Whether you’re a decision-maker in your organization or are just starting out, you’re likely asking questions about its potential role in your business: Should we dive in head-first or proceed with caution? What are our blind spots? How will we know if we are falling behind? What’s the best way to onboard ourselves and our clients?
Generative AI has great potential to relieve the tedium in efforts like research and knowledge management, content creation and software development, just to name a few.
One of the most common applications of generative AI is to create highly intelligent conversational agents that are backed by a large knowledge base. For example, a pharmacy wants to provide round-the-clock ChatGPT service for their customers by allowing them to have a conversation about their symptoms, current medications and health context using common language, just as they would speak to their family physician.
An application like this raises important questions: What if the AI is wrong and gives bad advice? What if the AI leaks the wrong data to a patient and violates HIPAA policy? Will there even be a need for pharmacists and telemedicine in the future?
To gain control over the possibility of AI running wild, we should understand the realistic threats and probable opportunities of generative AI.
Over the past few weeks, I’ve heard several leaders say, “If you learn to use AI, you're less likely to be left behind.”
Those of us in technology are accountable for keeping our skills relevant, and we’re constantly evaluating the benefits — and the opportunity cost — of mastering new technology like ChatGPT for problem solving and Codex for speedier development. However, there is widespread concern that innovation like generative AI will rapidly displace human effort across all industries, resulting in major changes to the labor market, all because of the latest release of powerful AI models to mainstream.
On a positive note, generative AI could be a catalyst for better workforce operations and accessibility. A use case we’ve explored recently at Insight is being able to use AI speech generation for more accurate multilingual translation. There are similar uses for enablement of individuals with speech, auditory or visual disabilities.
Generative AI didn’t arrive on the scene with a well-defined set of guardrails. As disruptive as our creations can be, humans also are capable of skillful stewardship of our inventions — we’ve been doing it for centuries. If opportunities to tune acceptable-use policies are identified early, and if those policies are implemented quickly, generative AI could be a net positive. But first, we need to learn how it works.
The more we understand how AI systems work, the more confident we can use AI without fear. Generative transformers like ChatGPT have been trained on the internet’s massive public corpora. This means that all sources of information (including false information and opinions) can influence AIs' responses to some degree.
The mainstream AI systems come with no guarantee that responses will be factual. You can think of generative AI model as that friend who believes everything they read on the internet — sometimes helpful and usually entertaining but take what it says with a grain of salt.
AI users should verify before trusting output and challenge AI recommendations. We typically challenge recommendations from our friends, family, financial advisors and real estate agents: When a recommendation doesn’t quite add up, we ask why.
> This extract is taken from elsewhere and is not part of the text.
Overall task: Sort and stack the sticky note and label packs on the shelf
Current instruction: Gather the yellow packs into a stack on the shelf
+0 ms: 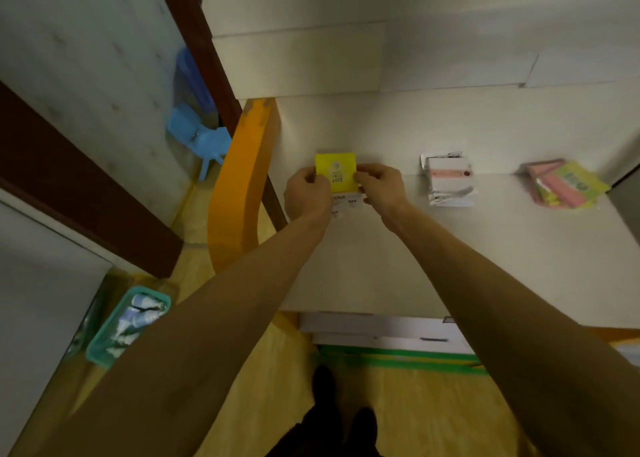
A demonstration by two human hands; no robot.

So, what’s the problem with asking why an AI system produced an odd or unexpected response? The problem is that AI systems are notoriously difficult to explain because of the advanced mathematics “under the hood.” At Insight, we are leaning into Explainable AI (XAI) to help us connect our clients to their AI systems. XAI is an emerging related discipline of responsible AI that focuses on developing tools to use common language to explain the real-world relationships between sophisticated algorithms and their outputs.
In addition to explicability, our clients are interested in data security, specifically retention policies of prompts — the user inputs to the AI system. Businesses are quickly discovering how vulnerable their employees may be to the temptation of exposing sensitive information to a public endpoint. As businesses look to alternatives like secure-deployments ChatGPT, they are looking to partners like Insight to help them navigate the security and implementation challenges and define data retention needs.
We can now use the image generation model DALL-E to generate visual content for artistic motivations, marketing copy or product design.
While this new capability raises plenty of understandable questions about creative property and market impact, using technology to enhance or expedite creativity is not new at all. Today, some of us use iPads to create art with a stylus. Before the era of digital art, artists endured all sorts of “analog challenges,” including purchasing paint and paintbrushes, managing humidity and light, and coordinating transportation for sales and gallery shows (instead of listing online).
The beauty of innovation is that it often creates space for variety: Oil painting didn’t disappear when the tablet was introduced, and AI art doesn’t have to eclipse intrinsically valued human-crafted art.
No matter your industry, you may soon be using generative AI to visualize and diagram important meetings, collaboration and thought processes. Wouldn't it be nice if, as someone was speaking, there was a diagram or framework so that you could see the thoughts visually represented? Creative conversations about a product design or complicated explanations of a process flow will be dynamically visualized without having a PowerPoint or Visio artist in the background, sorting out the details.
Whether you are concerned about impact to workforce, security and transparency — or on the purely human side … creativity — my hope is that you approach AI advancements with caution and thoughtfulness instead of fear. This early in the introduction of generative AI, many of us will find that leaders are open to influence like they never have been before in this new territory. For each warning sign ahead, there is a matching beneficial use case to be built.
What will you build with generative AI and how will you usher it into adoption responsibly?